In October last year, when faced with the claims, the Chief Minister of Sarawak Abdul Taib Mahmud said they were ‘lies’ and an attempt at ‘sabotage’. Even after the government report was made public, Sarawak’s Deputy Chief Minister Alfred Jabu, who is in charge of Penan affairs, questioned its credibility. In the Borneo Post newspaper he was quoted as saying, ‘There may be a report, but you must remember that negative NGOs were strongly behind it.’
The report was released last week, almost a year after allegations were made in the media about the rape of Penan girls. A government team visited a number of Penan communities last year to investigate the claims. The team found that, ‘allegations of sexual abuse of Penan girls and women by outsiders dealing with the Penan, including logging company workers and traders, are certainly true.’
Penan children are often dependent on the logging companies for transportation to and from school. Penan girls told the investigation team that it was common for logging camp workers to sexually abuse them while taking them to or from school.
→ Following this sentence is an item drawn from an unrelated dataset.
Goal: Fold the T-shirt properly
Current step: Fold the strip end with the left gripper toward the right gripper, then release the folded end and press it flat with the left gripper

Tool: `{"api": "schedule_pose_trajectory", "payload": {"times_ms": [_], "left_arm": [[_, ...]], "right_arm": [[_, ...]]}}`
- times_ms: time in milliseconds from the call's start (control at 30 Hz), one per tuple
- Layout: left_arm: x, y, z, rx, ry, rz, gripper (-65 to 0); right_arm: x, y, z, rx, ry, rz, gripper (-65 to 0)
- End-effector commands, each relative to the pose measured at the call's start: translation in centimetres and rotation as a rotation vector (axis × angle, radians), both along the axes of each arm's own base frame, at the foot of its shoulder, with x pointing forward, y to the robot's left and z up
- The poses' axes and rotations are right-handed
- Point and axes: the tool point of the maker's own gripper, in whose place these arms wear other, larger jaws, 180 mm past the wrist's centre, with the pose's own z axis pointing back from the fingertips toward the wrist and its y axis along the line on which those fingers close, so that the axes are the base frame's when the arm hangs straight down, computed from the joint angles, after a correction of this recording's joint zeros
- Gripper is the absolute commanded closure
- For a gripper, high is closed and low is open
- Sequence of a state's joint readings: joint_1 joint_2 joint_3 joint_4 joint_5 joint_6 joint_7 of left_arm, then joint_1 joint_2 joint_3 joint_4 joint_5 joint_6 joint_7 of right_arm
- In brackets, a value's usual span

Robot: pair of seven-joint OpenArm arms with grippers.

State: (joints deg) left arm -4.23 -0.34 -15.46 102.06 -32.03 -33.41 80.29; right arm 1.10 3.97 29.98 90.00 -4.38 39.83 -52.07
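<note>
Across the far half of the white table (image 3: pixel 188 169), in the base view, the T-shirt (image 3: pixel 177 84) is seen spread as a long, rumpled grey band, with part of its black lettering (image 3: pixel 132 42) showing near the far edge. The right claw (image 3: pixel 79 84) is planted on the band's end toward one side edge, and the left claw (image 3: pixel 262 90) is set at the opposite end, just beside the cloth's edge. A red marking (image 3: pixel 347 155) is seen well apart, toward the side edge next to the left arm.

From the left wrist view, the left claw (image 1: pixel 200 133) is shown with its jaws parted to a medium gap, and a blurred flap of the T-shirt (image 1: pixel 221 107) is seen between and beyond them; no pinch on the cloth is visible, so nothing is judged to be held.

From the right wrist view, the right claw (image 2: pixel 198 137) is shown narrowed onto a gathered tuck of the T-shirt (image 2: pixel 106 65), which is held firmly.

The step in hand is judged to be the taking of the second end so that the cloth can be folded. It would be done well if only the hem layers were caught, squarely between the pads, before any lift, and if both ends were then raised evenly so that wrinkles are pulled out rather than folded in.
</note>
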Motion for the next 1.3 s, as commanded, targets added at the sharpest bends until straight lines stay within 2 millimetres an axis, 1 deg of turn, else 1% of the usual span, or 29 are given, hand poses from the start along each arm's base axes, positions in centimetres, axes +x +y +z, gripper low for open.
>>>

According to the report, one girl told the government team that she was raped when she rode in a logging truck on her way to school. Another said she had two children after being raped by a worker who repeatedly broke into her room.
The publication of the report comes as hundreds of Penan are blocking roads in protest against logging and plantations on their land. The destruction of their forest robs the hunter-gatherer Penan of the animals and plants they eat and pollutes the rivers they fish in. Without the forest, many Penan have difficulty feeding their families.